Action item
The reply should hold every line of the listing exactly, and none of its images.

----------

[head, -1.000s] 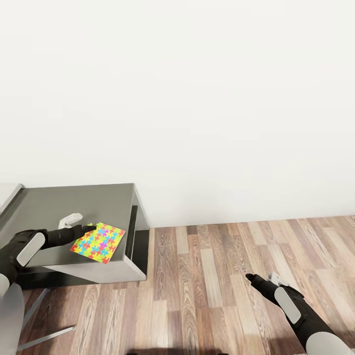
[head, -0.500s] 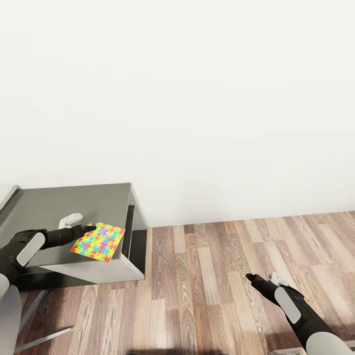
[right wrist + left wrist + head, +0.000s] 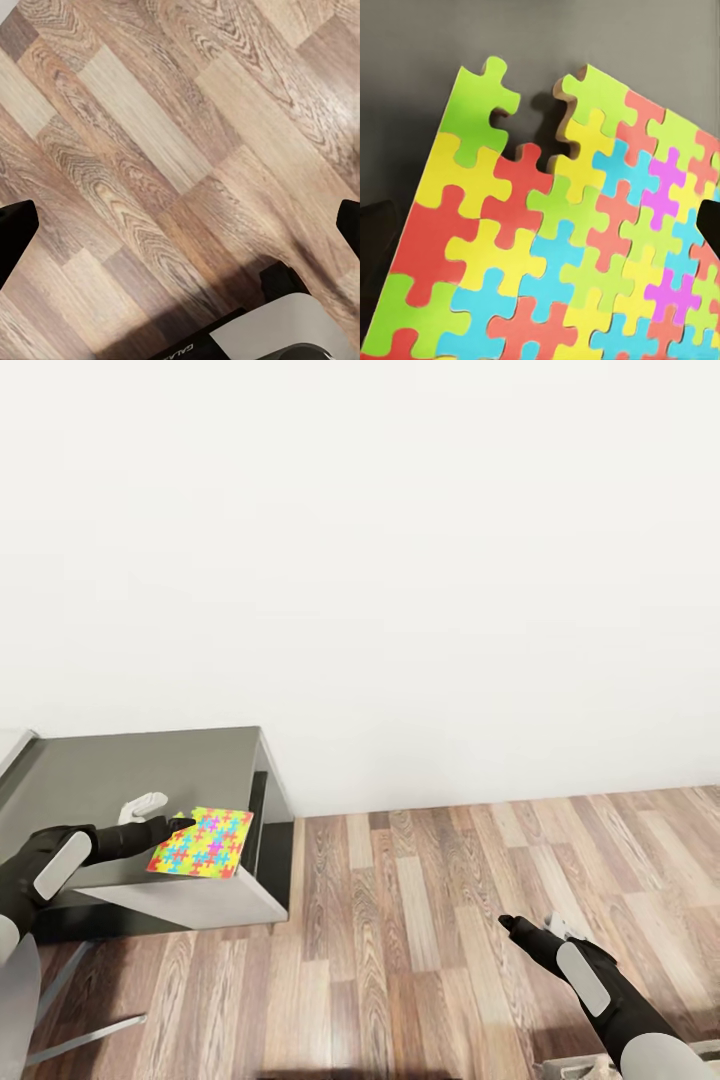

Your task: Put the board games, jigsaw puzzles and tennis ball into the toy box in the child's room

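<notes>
Shift since earlier frame: whole head view has panned slightly, so the dark grey side unit of the desk [image 3: 120, 785] sits a little further left; arms keep their poses. Wood floor [image 3: 450, 920]: bare planks beneath the right gripper [image 3: 507, 926], fingers spread apart, holding nothing. Jigsaw puzzle [image 3: 202, 842]: multicoloured sheet held over the unit's front corner, clamped at one edge by the left gripper [image 3: 180, 823].

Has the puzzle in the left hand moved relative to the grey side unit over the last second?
No clear move. The jigsaw puzzle still overhangs the side unit near its front corner; the whole view shifted, so the camera moved.
</notes>
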You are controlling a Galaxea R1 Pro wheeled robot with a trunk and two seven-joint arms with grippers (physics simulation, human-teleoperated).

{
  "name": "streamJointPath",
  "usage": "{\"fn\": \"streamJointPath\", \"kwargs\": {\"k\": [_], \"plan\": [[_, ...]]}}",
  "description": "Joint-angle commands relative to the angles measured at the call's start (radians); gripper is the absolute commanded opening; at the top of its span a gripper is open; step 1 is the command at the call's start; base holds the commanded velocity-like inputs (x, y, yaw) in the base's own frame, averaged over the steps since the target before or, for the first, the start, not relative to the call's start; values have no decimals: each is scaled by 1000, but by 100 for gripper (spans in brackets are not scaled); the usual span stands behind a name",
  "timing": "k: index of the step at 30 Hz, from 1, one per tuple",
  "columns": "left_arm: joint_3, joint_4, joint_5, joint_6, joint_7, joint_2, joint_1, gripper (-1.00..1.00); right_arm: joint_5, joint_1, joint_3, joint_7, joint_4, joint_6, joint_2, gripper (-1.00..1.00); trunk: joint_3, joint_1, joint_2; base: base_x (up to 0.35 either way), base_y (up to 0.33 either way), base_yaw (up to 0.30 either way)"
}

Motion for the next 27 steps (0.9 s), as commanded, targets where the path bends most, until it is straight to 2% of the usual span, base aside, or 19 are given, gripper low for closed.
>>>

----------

Your response
[head, -1.000s] 
[head, -0.500s] 
[right wrist + left wrist + head, +0.000s] 

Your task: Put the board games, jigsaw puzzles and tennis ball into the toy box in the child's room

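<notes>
Shift since earlier frame: whole head view has panned slightly, so the dark grey side unit of the desk [image 3: 120, 785] sits a little further left; arms keep their poses. Wood floor [image 3: 450, 920]: bare planks beneath the right gripper [image 3: 507, 926], fingers spread apart, holding nothing. Jigsaw puzzle [image 3: 202, 842]: multicoloured sheet held over the unit's front corner, clamped at one edge by the left gripper [image 3: 180, 823].

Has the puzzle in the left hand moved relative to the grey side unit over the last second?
No clear move. The jigsaw puzzle still overhangs the side unit near its front corner; the whole view shifted, so the camera moved.
</notes>
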You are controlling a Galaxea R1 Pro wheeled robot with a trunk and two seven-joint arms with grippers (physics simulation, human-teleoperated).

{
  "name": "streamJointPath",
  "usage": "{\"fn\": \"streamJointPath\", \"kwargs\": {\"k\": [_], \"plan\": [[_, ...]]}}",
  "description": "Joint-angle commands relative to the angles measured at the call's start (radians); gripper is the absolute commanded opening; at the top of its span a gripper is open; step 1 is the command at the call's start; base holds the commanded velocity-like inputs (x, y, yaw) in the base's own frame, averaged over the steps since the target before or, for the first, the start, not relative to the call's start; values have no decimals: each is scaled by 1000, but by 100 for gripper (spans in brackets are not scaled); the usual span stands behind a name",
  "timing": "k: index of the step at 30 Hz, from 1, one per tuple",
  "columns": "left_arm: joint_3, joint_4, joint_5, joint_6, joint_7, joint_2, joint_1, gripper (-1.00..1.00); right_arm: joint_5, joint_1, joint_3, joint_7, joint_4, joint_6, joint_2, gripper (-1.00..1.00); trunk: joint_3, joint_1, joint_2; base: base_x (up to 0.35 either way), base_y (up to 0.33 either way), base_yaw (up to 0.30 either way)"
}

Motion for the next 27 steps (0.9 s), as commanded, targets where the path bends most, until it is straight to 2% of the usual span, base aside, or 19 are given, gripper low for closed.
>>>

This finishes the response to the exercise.